** Task requirements **
Would you retype the whole listing exactly?

** Given information **
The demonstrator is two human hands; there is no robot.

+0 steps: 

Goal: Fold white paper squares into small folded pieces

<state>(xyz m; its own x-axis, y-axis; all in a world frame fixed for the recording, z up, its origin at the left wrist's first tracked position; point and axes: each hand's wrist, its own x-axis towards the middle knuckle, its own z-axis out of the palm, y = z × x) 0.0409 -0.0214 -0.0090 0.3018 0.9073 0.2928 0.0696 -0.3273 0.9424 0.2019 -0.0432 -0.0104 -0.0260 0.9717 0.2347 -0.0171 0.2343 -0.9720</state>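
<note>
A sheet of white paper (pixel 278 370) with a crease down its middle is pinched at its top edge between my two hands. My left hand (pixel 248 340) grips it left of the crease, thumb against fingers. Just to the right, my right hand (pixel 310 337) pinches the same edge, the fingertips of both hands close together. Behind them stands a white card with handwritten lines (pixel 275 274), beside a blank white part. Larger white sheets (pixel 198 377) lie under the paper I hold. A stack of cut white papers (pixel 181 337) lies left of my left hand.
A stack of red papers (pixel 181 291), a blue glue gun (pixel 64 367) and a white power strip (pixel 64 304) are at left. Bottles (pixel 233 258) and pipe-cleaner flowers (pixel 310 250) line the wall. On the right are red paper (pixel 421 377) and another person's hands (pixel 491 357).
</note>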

** Result of this exercise **
The demonstrator is two human hands; there is no robot.

+0 steps: 

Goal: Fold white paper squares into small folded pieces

<state>(xyz m; its own x-axis, y-axis; all in a world frame fixed for the recording, z up, its origin at the left wrist's first tracked position; point and axes: each hand's wrist, its own x-axis towards the middle knuckle, its own z-axis out of the palm, y = z × x) 0.0409 -0.0214 -0.0090 0.3018 0.9073 0.2928 0.0696 -0.3273 0.9424 0.2019 -0.0432 -0.0104 -0.0260 0.9717 0.2347 -0.0171 0.2343 -0.9720</state>
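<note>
A sheet of white paper (pixel 278 370) with a crease down its middle is pinched at its top edge between my two hands. My left hand (pixel 248 340) grips it left of the crease, thumb against fingers. Just to the right, my right hand (pixel 310 337) pinches the same edge, the fingertips of both hands close together. Behind them stands a white card with handwritten lines (pixel 275 274), beside a blank white part. Larger white sheets (pixel 198 377) lie under the paper I hold. A stack of cut white papers (pixel 181 337) lies left of my left hand.
A stack of red papers (pixel 181 291), a blue glue gun (pixel 64 367) and a white power strip (pixel 64 304) are at left. Bottles (pixel 233 258) and pipe-cleaner flowers (pixel 310 250) line the wall. On the right are red paper (pixel 421 377) and another person's hands (pixel 491 357).
</note>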

No additional output will be given.